Кропин встал со ступенек. Кто-то пробежал по коридору. И тут меня пробило. Я взял рюкзак, натянул свитер, куртку, застегнулся, поднял раму. Подождал, когда Кропин снова вышел за ворота, встал, глядя вдоль дороги… Видимо, достигнув к тому времени реки, еж полз вдоль забора в обратную сторону. Ткнулся мне в кроссовки. Я перемахнул через забор. В лесу было темней; послышался хруст веток: показались силуэты охранников вдоль дороги. Я резче взял к реке… Вода светла. Огонек сигареты отепляет, окрашивает лицо. На горке мха под деревом сидит Кристофер. Я слышу и вижу, как плещется жидкость, рушась в запрокинутое стеклянное горло. И плещется снова, когда, переворачивая, бутылку отнимают от губ. Оглушительно кричит птица. Кристофер поправляет под поясницей сумку, затылком прижимается к стволу. Затягивается и, выпуская дым, вполголоса хрипит: «Oh, don’t ask why — Oh, don’t ask why — Show me the way — To the next whiskey bar». У Кристофера нет музыкального слуха. Оставаясь незамеченным, прокрадываюсь позади, светлая полоса подзола хранит молчание под подошвой. «Oh, moon of Alabama — We now must say goodbye».
Всю ночь я шел, и свет я шел, чтоб не замерзнуть, а как пригрело, отелилось солнышко — лег на мху и шарф навязал по глазам. Реку я давно потерял, шел буреломом, еле спасся из болота, кружил раза три, старался идти за солнцем, миновал два пожарища, или одно, но зайдя с другого краю, снова вышел на реку и по ней повернул обратно.
Мне так казалось, что повернул. В полдень ясно стало, что это не та река — уже и с каменистыми перекатами; видимо, приток. Вторую ночь я тоже провел в лесу, но у костра. И следующий день протянулся у реки, я боялся отдаляться от нее и решил меню, состоявшее из орешков, сухофруктов и карамелек (трофей авиапассажира), разбавить рыбой: вырезал острогу, рогатку заточил, как карандаш, но ни одной рыбешки из множества, стоявших в каменистых лабиринтах у самого берега — с серо-зеленой горбатой спиной и грязно-померанцевыми плавниками — пробить мне не удалось. Быстроты руки не хватало, рыбы становились прозрачными, стоило только дрогнуть кончику остроги. Чтобы сделать лук, нужна была тетива, и я подумывал уже вырезать полоску ткани из одежды.

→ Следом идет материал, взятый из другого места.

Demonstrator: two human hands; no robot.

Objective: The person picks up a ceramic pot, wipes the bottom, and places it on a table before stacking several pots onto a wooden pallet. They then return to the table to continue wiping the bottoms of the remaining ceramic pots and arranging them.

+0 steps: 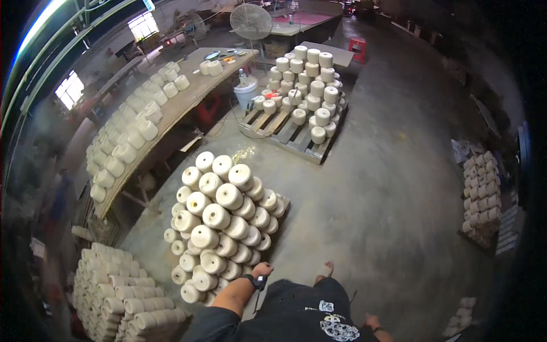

Не полностью залитые пухлые островки черничников, моховые полянки, лес, погружавшийся прозрачно в воду, солнце, преломлявшееся в воде, освещавшее каждую веточку, каждый листик — все это скрашивало мои плутания. В тот день я зачем-то перешел речку вброд: просто увидел вал переката, решил прощупать, пошел по камушкам, провалился, потащило, выкарабкался, но уже по ту сторону ямы, не решился повернуть обратно. Еле-еле просушился и шел потом до сумерек, пока вдруг река полноводно не разлилась, приняв в себя неожиданный приток и через километр разделившись на два ледяных рукава, отбросив от обжитой, точней, обхоженной стороны. На том берегу начинались озера, берега топкие, зыбкие — ступишь и закачаешься. То река переливалась в них, то озера в реку, берег был съеден размывами. Я повернул обратно, но уже началось половодье, вода поднималась на глазах, и равнинная лесистая местность стремительно заливалась водой. Кровь из носу мне надо было попасть на другой, высокий берег. Вода шла отовсюду, будто проступала из самой земли, охватывала все вокруг, гнала меня, как зайца по кочкам. Понять, где лежит окончательная сушь, где слышен запах суши, было нельзя, я вслушивался в звуки, запахи, пытаясь уловить дух земли. Воздух был свежий, солнечный — тревога скрашивалась весной: щебетали птицы, ссорились, пели. Вдруг я увидел зайца. Он совсем не испугался, потому что и так был затравлен приступом воды. Сидел и оглядывался. Наконец шуганулся и плюхнулся в лужу, поскакал, поднимая солнечные брызги — длинно выбрасывая сильные лапы против болтавшихся вперед ушей. Я кинулся за зайцем, надеясь, что он выведет на высокое место. Я посматривал на часы, соображая, сколько хватит сил. Ноги были вымочены, заяц, хоть и выглядел поначалу перепуганным больше, чем я, этаким нескладным шерстяным кузнечиком, оказался живучим, сильным — и пропал окончательно.